Vuelve la amenaza con proyecto minero

Vuelve la amenaza con proyecto minero

La lucha contra los megaproyectos no termina nunca, es un continuo tejer de resistencias y batallas.

Cada vez es más frecuente escuchar que los proyectos mineros, energéticos y de infraestructura, que fueron detenidos gracias a la presión de la sociedad, vuelven a surgir años después con ligeras modificaciones, pero manteniendo su impacto potencial en las comunidades y en el medio ambiente. Tal es el caso del proyecto minero “La Paila”, anteriormente conocido como Caballo Blanco, ubicado en el municipio de Alto Lucero, Veracruz.

El proyecto Caballo Blanco pretende extraer oro y plata a través de un proceso de minería a cielo abierto, el cual implica la extracción de grandes volúmenes de tierra y, en consecuencia, tiene severas repercusiones al medio ambiente puesto que impacta de manera irreversible en los suelos, el agua y la biodiversidad. Pero más allá del riesgo que implica la minería a cielo abierto, la preocupación por este proyecto aumenta al pretender ubicarlo a tan sólo 3 km de la central nucleoeléctrica Laguna Verde. Esto implica que de concretarse, su operación estaría perfectamente ubicada dentro de las áreas cercanas a la Central Nuclear Laguna Verde (CNLV), mismas que requieren medidas de protección a la población en caso de que ocurriera alguna emergencia, y que han sido definidas a través del Plan de Emergencia Radiológica Externo (PERE).

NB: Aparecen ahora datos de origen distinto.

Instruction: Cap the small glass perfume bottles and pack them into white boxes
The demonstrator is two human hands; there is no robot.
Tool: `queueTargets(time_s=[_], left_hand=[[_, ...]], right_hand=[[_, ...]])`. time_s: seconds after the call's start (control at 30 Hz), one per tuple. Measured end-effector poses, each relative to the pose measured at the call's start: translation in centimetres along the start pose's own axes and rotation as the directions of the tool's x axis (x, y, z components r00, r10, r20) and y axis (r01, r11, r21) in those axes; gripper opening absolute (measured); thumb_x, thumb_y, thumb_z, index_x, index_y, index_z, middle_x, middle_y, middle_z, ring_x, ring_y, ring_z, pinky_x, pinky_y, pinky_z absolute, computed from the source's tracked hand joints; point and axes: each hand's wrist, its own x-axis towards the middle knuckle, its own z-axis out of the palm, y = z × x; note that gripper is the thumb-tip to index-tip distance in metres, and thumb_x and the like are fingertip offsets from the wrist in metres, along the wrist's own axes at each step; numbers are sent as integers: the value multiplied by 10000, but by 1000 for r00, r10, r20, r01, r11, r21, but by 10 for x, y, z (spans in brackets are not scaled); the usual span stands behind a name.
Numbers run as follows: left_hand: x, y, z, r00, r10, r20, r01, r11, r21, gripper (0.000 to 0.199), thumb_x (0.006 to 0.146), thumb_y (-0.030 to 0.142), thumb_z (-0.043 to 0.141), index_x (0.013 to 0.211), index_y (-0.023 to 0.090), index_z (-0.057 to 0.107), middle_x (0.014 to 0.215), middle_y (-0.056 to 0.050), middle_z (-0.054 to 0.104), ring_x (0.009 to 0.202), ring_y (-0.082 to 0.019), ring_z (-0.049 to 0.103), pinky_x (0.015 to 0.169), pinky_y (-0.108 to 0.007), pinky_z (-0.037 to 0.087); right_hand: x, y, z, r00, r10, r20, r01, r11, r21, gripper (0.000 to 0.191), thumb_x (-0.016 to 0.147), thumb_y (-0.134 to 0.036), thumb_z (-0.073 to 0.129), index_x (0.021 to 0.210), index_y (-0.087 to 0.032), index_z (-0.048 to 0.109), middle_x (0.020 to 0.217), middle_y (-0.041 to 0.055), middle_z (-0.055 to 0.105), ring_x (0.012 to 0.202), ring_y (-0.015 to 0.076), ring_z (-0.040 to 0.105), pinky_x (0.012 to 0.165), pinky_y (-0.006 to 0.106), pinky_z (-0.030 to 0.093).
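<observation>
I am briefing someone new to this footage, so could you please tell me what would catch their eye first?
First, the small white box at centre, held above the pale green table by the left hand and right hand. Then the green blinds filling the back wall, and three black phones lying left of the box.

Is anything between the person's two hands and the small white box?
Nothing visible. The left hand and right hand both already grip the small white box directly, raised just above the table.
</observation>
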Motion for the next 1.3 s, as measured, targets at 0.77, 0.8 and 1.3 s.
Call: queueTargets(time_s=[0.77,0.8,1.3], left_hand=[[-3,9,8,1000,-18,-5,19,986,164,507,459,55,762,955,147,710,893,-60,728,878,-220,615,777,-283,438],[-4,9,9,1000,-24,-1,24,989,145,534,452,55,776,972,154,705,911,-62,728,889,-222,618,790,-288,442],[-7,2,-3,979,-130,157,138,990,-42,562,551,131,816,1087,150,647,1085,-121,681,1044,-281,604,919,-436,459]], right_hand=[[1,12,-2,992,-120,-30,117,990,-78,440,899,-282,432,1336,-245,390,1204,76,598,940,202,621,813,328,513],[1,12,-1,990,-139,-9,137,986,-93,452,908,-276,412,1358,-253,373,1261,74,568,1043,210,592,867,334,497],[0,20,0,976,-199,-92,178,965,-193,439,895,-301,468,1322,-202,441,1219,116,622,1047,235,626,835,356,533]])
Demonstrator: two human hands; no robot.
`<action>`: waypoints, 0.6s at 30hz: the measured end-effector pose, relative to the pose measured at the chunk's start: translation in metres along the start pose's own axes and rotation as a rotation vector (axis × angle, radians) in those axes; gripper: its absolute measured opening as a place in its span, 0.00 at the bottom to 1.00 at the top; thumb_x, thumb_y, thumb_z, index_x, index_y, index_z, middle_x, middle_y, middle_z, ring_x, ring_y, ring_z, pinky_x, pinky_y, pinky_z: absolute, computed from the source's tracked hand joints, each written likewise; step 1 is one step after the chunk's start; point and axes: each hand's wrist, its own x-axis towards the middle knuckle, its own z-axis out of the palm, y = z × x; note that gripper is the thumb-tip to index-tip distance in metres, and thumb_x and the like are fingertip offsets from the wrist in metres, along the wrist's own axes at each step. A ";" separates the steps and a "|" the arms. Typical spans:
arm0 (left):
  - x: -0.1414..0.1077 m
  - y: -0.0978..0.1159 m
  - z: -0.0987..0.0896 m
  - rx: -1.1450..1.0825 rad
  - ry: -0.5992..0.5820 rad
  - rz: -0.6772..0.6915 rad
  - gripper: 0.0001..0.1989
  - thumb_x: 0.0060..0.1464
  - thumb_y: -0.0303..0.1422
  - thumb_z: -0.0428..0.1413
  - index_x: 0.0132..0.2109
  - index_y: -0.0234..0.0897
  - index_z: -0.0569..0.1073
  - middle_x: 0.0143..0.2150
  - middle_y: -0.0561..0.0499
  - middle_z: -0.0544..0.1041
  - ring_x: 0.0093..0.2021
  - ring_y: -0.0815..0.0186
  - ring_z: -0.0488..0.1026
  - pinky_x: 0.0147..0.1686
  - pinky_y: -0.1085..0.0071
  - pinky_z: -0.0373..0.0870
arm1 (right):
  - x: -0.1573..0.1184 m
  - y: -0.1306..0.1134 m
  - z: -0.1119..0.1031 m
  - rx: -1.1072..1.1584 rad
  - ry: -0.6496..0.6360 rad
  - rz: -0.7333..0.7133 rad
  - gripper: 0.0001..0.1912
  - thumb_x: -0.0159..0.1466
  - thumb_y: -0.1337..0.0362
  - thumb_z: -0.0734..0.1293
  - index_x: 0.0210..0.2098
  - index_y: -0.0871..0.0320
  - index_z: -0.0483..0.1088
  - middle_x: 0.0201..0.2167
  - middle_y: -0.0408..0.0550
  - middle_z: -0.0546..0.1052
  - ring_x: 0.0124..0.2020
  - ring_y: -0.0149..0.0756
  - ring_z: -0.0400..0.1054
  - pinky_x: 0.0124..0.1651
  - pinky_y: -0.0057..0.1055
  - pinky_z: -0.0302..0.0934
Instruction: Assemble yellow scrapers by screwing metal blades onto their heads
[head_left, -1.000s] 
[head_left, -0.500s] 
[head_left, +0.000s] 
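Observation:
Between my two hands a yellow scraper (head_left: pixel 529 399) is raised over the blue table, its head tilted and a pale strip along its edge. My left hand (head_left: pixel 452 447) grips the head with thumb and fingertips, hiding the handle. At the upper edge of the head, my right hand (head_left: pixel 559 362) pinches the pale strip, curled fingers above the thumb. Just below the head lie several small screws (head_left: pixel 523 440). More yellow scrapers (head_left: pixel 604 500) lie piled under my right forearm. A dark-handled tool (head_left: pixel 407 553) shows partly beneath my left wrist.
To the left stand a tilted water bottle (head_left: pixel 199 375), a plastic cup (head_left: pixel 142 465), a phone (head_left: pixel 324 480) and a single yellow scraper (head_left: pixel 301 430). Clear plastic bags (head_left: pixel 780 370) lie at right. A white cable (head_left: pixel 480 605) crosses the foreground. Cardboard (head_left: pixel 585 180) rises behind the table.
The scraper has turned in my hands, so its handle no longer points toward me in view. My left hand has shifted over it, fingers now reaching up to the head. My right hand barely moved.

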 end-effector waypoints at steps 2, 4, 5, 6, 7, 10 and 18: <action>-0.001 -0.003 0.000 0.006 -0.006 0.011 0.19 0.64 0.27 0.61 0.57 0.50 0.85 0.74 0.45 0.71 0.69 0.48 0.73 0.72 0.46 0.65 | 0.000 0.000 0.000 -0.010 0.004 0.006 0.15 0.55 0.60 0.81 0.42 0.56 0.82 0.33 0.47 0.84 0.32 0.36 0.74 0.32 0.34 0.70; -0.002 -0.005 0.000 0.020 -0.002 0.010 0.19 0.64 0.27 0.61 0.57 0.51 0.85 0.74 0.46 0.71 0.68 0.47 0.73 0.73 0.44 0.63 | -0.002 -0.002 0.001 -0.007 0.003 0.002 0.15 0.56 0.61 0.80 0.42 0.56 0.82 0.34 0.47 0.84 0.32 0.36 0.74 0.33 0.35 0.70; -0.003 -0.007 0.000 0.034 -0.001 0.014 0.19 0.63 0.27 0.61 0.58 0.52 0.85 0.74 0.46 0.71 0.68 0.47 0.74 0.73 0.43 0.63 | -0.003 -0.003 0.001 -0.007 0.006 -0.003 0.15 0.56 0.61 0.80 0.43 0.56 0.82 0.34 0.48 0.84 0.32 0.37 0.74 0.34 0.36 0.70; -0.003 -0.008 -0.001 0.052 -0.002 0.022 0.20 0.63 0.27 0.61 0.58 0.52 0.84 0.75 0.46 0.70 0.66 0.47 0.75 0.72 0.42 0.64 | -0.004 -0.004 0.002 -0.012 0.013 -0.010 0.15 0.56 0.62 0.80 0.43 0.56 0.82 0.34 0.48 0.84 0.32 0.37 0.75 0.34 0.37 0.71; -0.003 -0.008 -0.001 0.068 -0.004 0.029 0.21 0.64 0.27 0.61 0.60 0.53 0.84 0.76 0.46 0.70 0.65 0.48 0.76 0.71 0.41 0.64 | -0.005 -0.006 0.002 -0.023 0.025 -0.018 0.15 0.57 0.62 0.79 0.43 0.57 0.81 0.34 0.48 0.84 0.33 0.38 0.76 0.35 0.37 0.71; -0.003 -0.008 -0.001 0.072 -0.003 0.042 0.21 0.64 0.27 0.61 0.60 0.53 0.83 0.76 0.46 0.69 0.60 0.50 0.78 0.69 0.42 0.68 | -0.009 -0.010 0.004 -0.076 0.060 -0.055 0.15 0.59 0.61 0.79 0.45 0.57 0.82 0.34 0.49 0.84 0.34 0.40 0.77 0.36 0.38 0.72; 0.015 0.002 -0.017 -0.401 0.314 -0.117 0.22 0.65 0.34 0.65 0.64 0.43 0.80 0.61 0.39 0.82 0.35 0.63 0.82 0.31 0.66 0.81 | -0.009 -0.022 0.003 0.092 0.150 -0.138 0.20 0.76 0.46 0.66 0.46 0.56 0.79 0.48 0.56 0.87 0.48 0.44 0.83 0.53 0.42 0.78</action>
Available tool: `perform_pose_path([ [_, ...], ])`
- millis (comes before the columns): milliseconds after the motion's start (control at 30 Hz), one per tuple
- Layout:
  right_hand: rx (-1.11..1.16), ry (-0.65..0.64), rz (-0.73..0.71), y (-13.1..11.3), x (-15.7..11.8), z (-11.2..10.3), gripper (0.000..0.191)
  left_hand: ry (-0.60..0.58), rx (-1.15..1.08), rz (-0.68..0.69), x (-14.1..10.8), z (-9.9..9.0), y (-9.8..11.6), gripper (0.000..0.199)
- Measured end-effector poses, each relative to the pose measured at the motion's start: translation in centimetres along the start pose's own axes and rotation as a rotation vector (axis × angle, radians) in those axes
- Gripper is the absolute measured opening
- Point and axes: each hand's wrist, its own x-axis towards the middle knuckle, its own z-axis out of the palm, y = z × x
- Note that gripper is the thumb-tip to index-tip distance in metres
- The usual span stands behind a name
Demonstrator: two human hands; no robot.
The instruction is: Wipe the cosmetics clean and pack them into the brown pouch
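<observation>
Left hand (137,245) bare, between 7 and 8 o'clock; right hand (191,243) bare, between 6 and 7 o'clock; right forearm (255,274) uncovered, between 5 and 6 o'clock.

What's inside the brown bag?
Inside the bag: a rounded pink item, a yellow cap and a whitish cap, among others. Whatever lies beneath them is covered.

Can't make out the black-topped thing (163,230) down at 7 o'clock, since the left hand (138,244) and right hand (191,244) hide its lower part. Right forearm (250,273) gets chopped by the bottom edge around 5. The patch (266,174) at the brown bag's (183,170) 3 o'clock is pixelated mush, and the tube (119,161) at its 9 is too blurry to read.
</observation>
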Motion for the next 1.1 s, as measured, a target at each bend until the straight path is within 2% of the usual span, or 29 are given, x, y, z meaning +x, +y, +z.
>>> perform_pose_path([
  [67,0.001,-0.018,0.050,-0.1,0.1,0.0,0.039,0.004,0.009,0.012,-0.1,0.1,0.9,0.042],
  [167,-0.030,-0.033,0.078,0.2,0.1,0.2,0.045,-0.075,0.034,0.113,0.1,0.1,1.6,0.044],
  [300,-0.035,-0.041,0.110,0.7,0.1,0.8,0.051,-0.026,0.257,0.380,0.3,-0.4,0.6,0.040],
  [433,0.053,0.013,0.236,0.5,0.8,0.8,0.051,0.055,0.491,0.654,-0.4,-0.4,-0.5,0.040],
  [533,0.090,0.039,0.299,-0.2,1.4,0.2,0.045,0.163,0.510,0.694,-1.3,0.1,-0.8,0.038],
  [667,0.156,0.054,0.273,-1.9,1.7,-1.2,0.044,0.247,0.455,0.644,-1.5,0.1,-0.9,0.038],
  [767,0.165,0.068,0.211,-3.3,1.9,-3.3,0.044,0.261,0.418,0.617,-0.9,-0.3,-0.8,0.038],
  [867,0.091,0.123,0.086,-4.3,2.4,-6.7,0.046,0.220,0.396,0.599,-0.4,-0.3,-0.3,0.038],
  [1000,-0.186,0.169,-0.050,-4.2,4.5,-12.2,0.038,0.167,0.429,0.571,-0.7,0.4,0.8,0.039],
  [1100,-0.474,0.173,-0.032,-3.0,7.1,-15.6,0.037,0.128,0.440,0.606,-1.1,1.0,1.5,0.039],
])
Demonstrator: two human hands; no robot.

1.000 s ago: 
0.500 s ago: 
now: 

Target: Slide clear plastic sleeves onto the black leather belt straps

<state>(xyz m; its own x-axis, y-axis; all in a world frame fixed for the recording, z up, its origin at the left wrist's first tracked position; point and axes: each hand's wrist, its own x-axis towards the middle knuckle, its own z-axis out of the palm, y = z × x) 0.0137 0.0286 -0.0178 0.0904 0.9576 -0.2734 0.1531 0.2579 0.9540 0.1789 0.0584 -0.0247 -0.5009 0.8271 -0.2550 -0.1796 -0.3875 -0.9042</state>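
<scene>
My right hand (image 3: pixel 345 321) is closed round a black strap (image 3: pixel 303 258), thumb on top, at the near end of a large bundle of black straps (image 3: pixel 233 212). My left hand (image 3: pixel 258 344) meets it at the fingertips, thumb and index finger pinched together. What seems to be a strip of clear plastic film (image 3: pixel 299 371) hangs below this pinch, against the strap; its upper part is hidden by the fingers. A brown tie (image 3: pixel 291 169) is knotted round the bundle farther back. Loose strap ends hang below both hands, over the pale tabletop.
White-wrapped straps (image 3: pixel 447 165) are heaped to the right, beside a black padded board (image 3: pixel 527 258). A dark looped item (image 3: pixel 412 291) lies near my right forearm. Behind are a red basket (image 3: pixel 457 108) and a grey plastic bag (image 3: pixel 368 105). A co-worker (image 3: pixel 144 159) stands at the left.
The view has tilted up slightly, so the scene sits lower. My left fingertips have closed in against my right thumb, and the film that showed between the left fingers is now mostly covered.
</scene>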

El PERE define un área conocida como Zona Vía Pluma, que comprende un radio de 16 km alrededor de la central nuclear y, dentro de ésta, se delimita a su vez un área más reducida que se conoce como Área Precautoria que abarca un radio de cero hasta 5 km. Cabe destacar que tanto la delimitación de estas zonas como las medidas de protección a la población están sujetas a la regulación emitida por la Comisión Nacional de Seguridad Nuclear y Salvaguardias. Entonces, en una zona considerada como crucial ante una emergencia nuclear, ¿no sería el Área de Precaución una zona que debería estar libre de proyectos de alto riesgo como es la operación de una mina a cielo abierto?, ¿no debería garantizarse la seguridad de la población por encima de cualquier otra actividad económica?

La sola existencia de la Central Nuclear Laguna Verde, construida desde hace más de dos décadas a pesar de una fuerte oposición social, representa por sí misma un motivo de constante preocupación no sólo para la sociedad veracruzana, sino para el país, que ante una eventual emergencia radiológica tendría que evaluar a nivel de competencia federal las medidas ante los posibles impactos de la radiación en agua, aire y suelos, y evitar que sus potenciales efectos puedan dañar a la población.

Aunado al riesgo del proyecto Caballo Blanco, es necesario señalar que la minería en México es un sector sobrevalorado; la extracción de minerales metálicos no es esa actividad pujante que deja una derrama invaluable en la economía mexicana, su aporte al PIB es menor al 1 %. En cuanto a las promesas de empleo y desarrollo local, estimaciones señalan que por cada mil dólares de oro vendido, las comunidades solo reciben en promedio 5.9 dólares. En ese sentido, pese a la bonanza de la industria minera, las condiciones de pobreza, pobreza extrema e inseguridad alimentaria prevalecen en buena parte de los municipios mineros.

En 2015, la producción de oro se concentraba en 22 municipios del país que, además, compartían algunas otras características como el nivel de pobreza y pobreza extrema. Los datos son claros al respecto: el 76 % de estos municipios tiene niveles de pobreza mayores al promedio nacional y más del 50 % alcanzó niveles de pobreza extrema que sobrepasan el promedio nacional.

Al ser un tema que podría representar un enorme riesgo para todos los mexicanos, dada su cercanía a la central nuclear, es importante manifestar también la necesidad de someterlo a consulta pública a toda la población. Finalmente, como señalan los zapatistas: la lucha es un proceso circular, se sabe dónde empieza, pero nunca se sabe dónde y cuándo termina.